▶ [Goal of the exercise] Nothing may be left out of the listing below but its images; repeat the rest exactly.

▶ [Data shown]
┏━━
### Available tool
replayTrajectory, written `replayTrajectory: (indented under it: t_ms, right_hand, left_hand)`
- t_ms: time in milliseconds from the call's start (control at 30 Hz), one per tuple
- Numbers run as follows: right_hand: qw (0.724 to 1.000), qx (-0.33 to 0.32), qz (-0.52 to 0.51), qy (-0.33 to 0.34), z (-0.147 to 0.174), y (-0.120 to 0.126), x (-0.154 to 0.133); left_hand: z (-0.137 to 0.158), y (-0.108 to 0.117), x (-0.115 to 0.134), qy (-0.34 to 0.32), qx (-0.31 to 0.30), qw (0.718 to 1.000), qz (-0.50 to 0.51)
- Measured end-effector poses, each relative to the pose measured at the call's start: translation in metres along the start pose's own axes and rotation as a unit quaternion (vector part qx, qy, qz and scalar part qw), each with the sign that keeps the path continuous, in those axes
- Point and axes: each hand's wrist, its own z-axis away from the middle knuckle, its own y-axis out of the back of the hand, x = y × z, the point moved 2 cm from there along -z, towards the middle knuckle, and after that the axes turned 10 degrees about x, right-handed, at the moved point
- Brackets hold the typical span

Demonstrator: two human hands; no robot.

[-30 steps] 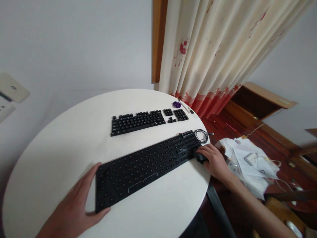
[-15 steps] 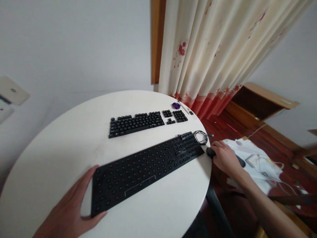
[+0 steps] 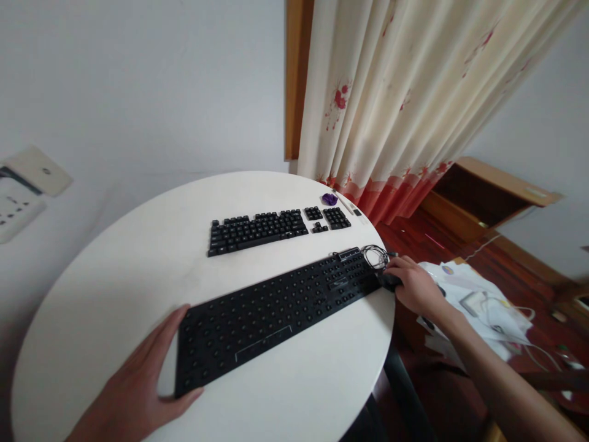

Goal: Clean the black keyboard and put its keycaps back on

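Note:
A black keyboard (image 3: 271, 316) with its keycaps off lies slantwise on the white round table (image 3: 138, 245). My left hand (image 3: 138, 374) grips its left end, thumb on the near corner and fingers at the far corner. At its right end, my right hand (image 3: 416, 285) is closed around a black tool (image 3: 389, 280) with a dark rounded end; the fingers hide most of it, and I cannot tell its kind. That end meets the keyboard's right edge in view. Behind the keyboard, loose black keycaps (image 3: 257, 232) are laid out in keyboard order.
A coiled black cable (image 3: 375, 256) lies by the keyboard's far right corner. A purple crumpled item (image 3: 329, 199) and a thin white stick (image 3: 345, 204) are near the table's back right edge. Beyond stand a curtain (image 3: 368, 123), wooden furniture (image 3: 501, 181) and white bags (image 3: 483, 301).
My right hand has moved the black tool leftward from beside the table's edge to the keyboard's right end. My left hand keeps its grip. The view has shifted slightly.

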Motion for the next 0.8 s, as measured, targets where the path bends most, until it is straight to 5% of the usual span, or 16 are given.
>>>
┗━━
▶ [Written solution]
### Available tool
replayTrajectory, written `replayTrajectory: (indented under it: t_ms, right_hand, left_hand)`
- t_ms: time in milliseconds from the call's start (control at 30 Hz), one per tuple
- Numbers run as follows: right_hand: qw (0.724 to 1.000), qx (-0.33 to 0.32), qz (-0.52 to 0.51), qy (-0.33 to 0.34), z (-0.147 to 0.174), y (-0.120 to 0.126), x (-0.154 to 0.133); left_hand: z (-0.137 to 0.158), y (-0.108 to 0.117), x (-0.115 to 0.134), qy (-0.34 to 0.32), qx (-0.31 to 0.30), qw (0.718 to 1.000), qz (-0.50 to 0.51)
- Measured end-effector poses, each relative to the pose measured at the call's start: translation in metres along the start pose's own axes and rotation as a unit quaternion (vector part qx, qy, qz and scalar part qw), each with the sign that keeps the path continuous, in those axes
- Point and axes: each hand's wrist, its own z-axis away from the middle knuckle, its own y-axis out of the back of the hand, x = y × z, the point moved 2 cm from there along -z, towards the middle knuckle, and after that the axes turned 10 degrees about x, right-handed, at the moved point
- Brackets hold the typical span

Demonstrator: two human hands; no robot.

[-30 steps] 
[-15 steps] 
[+0 steps] 

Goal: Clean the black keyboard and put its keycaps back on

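Note:
A black keyboard (image 3: 271, 316) with its keycaps off lies slantwise on the white round table (image 3: 138, 245). My left hand (image 3: 138, 374) grips its left end, thumb on the near corner and fingers at the far corner. At its right end, my right hand (image 3: 416, 285) is closed around a black tool (image 3: 389, 280) with a dark rounded end; the fingers hide most of it, and I cannot tell its kind. That end meets the keyboard's right edge in view. Behind the keyboard, loose black keycaps (image 3: 257, 232) are laid out in keyboard order.
A coiled black cable (image 3: 375, 256) lies by the keyboard's far right corner. A purple crumpled item (image 3: 329, 199) and a thin white stick (image 3: 345, 204) are near the table's back right edge. Beyond stand a curtain (image 3: 368, 123), wooden furniture (image 3: 501, 181) and white bags (image 3: 483, 301).
My right hand has moved the black tool leftward from beside the table's edge to the keyboard's right end. My left hand keeps its grip. The view has shifted slightly.
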
Motion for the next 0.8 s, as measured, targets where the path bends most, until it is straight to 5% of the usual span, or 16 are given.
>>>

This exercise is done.